- [Task description]: Please print every line of the listing, unchanged.

- [Given data]:
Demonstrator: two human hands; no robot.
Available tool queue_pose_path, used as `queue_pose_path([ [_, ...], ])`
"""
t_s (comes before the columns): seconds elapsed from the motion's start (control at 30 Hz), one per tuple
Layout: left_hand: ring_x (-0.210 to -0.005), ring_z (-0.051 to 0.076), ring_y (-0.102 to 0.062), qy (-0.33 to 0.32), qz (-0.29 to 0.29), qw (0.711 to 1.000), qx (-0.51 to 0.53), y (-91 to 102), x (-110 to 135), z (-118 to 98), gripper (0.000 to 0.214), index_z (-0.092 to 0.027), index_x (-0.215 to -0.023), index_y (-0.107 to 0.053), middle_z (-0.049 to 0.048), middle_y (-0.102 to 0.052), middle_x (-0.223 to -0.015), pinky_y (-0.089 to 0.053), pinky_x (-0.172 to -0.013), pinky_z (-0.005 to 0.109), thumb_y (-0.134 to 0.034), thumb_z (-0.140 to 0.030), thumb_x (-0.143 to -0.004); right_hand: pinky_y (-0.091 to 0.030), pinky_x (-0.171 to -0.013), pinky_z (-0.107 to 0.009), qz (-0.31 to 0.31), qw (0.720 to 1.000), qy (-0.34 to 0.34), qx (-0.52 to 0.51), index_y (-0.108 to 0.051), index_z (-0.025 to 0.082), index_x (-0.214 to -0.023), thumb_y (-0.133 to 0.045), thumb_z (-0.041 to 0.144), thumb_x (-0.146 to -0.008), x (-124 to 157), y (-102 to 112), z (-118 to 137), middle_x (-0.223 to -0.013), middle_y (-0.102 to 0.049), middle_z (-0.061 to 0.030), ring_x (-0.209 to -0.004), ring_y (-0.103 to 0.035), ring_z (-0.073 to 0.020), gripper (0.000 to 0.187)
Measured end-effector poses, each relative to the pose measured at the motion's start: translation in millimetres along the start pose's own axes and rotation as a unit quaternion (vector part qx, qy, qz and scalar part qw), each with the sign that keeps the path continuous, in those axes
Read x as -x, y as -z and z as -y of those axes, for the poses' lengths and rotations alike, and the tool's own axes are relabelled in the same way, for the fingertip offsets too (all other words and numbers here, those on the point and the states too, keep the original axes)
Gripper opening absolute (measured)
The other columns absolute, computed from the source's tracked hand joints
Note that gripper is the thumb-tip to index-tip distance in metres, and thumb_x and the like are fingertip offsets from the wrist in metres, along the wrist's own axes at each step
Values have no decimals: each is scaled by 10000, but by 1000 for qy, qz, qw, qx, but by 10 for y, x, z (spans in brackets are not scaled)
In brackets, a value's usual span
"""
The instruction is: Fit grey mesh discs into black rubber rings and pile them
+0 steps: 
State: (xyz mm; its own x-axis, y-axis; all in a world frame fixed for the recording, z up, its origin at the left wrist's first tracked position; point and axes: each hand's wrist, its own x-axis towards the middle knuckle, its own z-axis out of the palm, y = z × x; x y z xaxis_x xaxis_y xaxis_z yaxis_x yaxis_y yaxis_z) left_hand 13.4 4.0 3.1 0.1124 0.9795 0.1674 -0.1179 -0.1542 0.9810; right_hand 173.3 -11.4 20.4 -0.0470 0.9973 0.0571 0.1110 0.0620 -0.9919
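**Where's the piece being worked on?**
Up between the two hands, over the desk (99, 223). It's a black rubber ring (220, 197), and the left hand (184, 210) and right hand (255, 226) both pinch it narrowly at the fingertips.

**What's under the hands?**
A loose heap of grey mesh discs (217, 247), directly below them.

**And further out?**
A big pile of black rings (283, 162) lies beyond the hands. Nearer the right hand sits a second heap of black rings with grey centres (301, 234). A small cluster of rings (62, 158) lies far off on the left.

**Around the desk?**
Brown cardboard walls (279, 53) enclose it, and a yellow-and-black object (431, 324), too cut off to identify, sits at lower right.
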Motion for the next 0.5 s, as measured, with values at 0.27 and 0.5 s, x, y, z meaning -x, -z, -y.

- [Response for this exercise]:
Demonstrator: two human hands; no robot.
Available tool queue_pose_path, used as `queue_pose_path([ [_, ...], ])`
"""
t_s (comes before the columns): seconds elapsed from the motion's start (control at 30 Hz), one per tuple
Layout: left_hand: ring_x (-0.210 to -0.005), ring_z (-0.051 to 0.076), ring_y (-0.102 to 0.062), qy (-0.33 to 0.32), qz (-0.29 to 0.29), qw (0.711 to 1.000), qx (-0.51 to 0.53), y (-91 to 102), x (-110 to 135), z (-118 to 98), gripper (0.000 to 0.214), index_z (-0.092 to 0.027), index_x (-0.215 to -0.023), index_y (-0.107 to 0.053), middle_z (-0.049 to 0.048), middle_y (-0.102 to 0.052), middle_x (-0.223 to -0.015), pinky_y (-0.089 to 0.053), pinky_x (-0.172 to -0.013), pinky_z (-0.005 to 0.109), thumb_y (-0.134 to 0.034), thumb_z (-0.140 to 0.030), thumb_x (-0.143 to -0.004); right_hand: pinky_y (-0.091 to 0.030), pinky_x (-0.171 to -0.013), pinky_z (-0.107 to 0.009), qz (-0.31 to 0.31), qw (0.720 to 1.000), qy (-0.34 to 0.34), qx (-0.52 to 0.51), index_y (-0.108 to 0.051), index_z (-0.025 to 0.082), index_x (-0.214 to -0.023), thumb_y (-0.133 to 0.045), thumb_z (-0.041 to 0.144), thumb_x (-0.146 to -0.008), x (-124 to 157), y (-102 to 112), z (-118 to 137), middle_x (-0.223 to -0.013), middle_y (-0.102 to 0.049), middle_z (-0.061 to 0.030), ring_x (-0.209 to -0.004), ring_y (-0.103 to 0.035), ring_z (-0.073 to 0.020), gripper (0.000 to 0.187)
Measured end-effector poses, each relative to the pose measured at the motion's start: translation in millimetres along the start pose's own axes and rotation as a unit quaternion (vector part qx, qy, qz and scalar part qw), each with the sign that keeps the path continuous, in those axes
Read x as -x, y as -z and z as -y of those axes, for the poses' lengths and rotations alike, and the tool's own axes are relabelled in the same way, for the fingertip offsets too (all other words and numbers here, those on the point and the states too, keep the original axes)
Gripper opening absolute (measured)
The other columns absolute, computed from the source's tracked hand joints
Note that gripper is the thumb-tip to index-tip distance in metres, and thumb_x and the like are fingertip offsets from the wrist in metres, along the wrist's own axes at each step
Values have no decimals: each is scaled by 10000, but by 1000 for qy, qz, qw, qx, but by 10 for y, x, z (spans in brackets are not scaled)
In brackets, a value's usual span
"""
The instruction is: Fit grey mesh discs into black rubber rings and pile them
+0 steps: 
State: (xyz mm; its own x-axis, y-axis; all in a world frame fixed for the recording, z up, its origin at the left wrist's first tracked position; point and axes: each hand's wrist, its own x-axis towards the middle knuckle, its own z-axis out of the palm, y = z × x; x y z xaxis_x xaxis_y xaxis_z yaxis_x yaxis_y yaxis_z) left_hand 13.4 4.0 3.1 0.1124 0.9795 0.1674 -0.1179 -0.1542 0.9810; right_hand 173.3 -11.4 20.4 -0.0470 0.9973 0.0571 0.1110 0.0620 -0.9919
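**Where's the piece being worked on?**
Up between the two hands, over the desk (99, 223). It's a black rubber ring (220, 197), and the left hand (184, 210) and right hand (255, 226) both pinch it narrowly at the fingertips.

**What's under the hands?**
A loose heap of grey mesh discs (217, 247), directly below them.

**And further out?**
A big pile of black rings (283, 162) lies beyond the hands. Nearer the right hand sits a second heap of black rings with grey centres (301, 234). A small cluster of rings (62, 158) lies far off on the left.

**Around the desk?**
Brown cardboard walls (279, 53) enclose it, and a yellow-and-black object (431, 324), too cut off to identify, sits at lower right.
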Motion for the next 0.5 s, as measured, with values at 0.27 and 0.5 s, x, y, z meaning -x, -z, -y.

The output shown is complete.